La posizione di Fratelli d’Italia
Il coordinamento provinciale di Fratelli d’Italia ha fissato una posizione contraddittoria: pur affermando una linea di contrarietà, non esclude che Daldoss e Christian Girardi possano decidere di migrare dai loro principi. Eppure, Daniele Biada, il capogruppo meloniano, si chiede: “Cosa succederà se il nostro disegno di legge viene bocciato da Roma?” Un esempio emblematico di come la coerenza sembri avere un valore puramente decorativo in un contesto politico dove pragmatismo e opportunismo si intrecciano con preoccupante disinvoltura.
E la volontà di votare?
Bisesti, da parte sua, sembra mantenere una finta ottimismo.

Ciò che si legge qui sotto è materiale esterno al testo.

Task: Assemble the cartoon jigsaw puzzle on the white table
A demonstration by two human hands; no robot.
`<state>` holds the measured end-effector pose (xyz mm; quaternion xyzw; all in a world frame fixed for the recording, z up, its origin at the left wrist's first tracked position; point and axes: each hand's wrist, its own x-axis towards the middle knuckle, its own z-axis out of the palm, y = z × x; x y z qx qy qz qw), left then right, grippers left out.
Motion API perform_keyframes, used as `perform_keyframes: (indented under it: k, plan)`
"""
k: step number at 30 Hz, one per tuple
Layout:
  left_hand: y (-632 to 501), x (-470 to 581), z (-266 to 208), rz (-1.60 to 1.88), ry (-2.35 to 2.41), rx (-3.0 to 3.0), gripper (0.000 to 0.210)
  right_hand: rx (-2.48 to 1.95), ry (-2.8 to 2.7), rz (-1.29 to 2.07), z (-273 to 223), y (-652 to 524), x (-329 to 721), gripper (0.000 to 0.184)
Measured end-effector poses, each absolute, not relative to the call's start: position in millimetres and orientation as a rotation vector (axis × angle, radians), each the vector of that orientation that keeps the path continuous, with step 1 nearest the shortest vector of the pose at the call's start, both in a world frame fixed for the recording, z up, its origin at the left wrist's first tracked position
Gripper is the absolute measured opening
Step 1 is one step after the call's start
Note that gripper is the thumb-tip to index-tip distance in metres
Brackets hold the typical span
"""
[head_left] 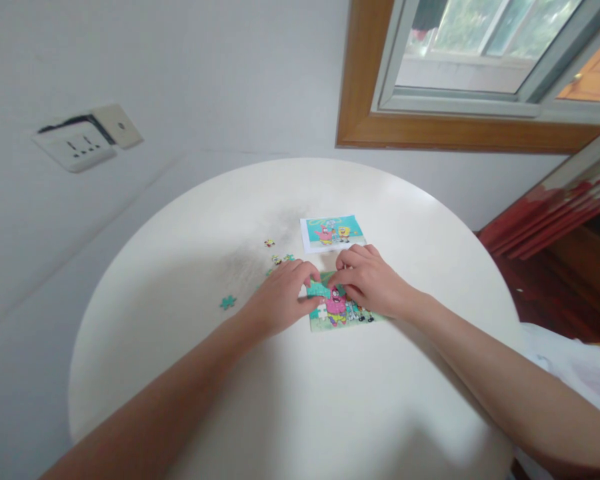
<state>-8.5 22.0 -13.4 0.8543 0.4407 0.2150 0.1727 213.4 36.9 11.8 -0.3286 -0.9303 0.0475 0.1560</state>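
Observation:
A partly assembled jigsaw puzzle [336,303] with a pink cartoon starfish lies flat on the round white table [300,400]. White, piece-shaped patches show at its left side. My left hand [285,293] grips the puzzle's left part, with thumb and index finger on either side of a teal section. From the right, my right hand [373,280] curls over the upper part, its fingertips pressed down on the puzzle. Whether a loose piece sits under those fingers is hidden. Just beyond the hands is a reference picture [333,232] of the cartoon characters.
Loose pieces lie left of the puzzle: a teal piece [228,302], a yellowish piece [269,243] and a small cluster [283,259] partly behind my left hand. A wall with a socket [77,145] and a wood-framed window [460,127] stand behind the table. A red curtain [540,220] hangs at right.

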Motion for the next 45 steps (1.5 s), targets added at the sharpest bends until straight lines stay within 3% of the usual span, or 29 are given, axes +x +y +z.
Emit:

Si permette il lusso di affermare che la questione, “non è nel programma di coalizione” ma, incredibilmente, “le considerazioni sono andate in questa direzione”. Ma, nella sua cautela, si pone una domanda fondamentale: sarà possibile il voto segreto? La risposta, chiara nella sua ambiguità, è che il loro voto “è chiaro”. Chiaro per chi, però? E quale chiarezza si può attribuire a decisioni che si muovono tra furbizie e rassegnazioni?
Conclusione e riflessioni finali
Riflettendo su questo ingorgo burocratico, diventa evidente che i giocatori di questa scena politica sembrano più preoccupati del risultato immediato che non di una vera riforma. La coerenza interna è andata in frantumi a beneficio di alleanze temporanee che promettono più confusione che soluzioni. Davanti a tali contraddizioni, quale potrebbe essere un piano di salvezza? Potremmo proporre una maggiore trasparenza e un dialogo reale nelle decisioni politiche, ma chi ha davvero interesse a perseguire queste nobili ambizioni? La visione di un’assemblea politica sana è a dir poco un sogno irraggiungibile davanti a una realtà che continua a scrivere scenari assurdi.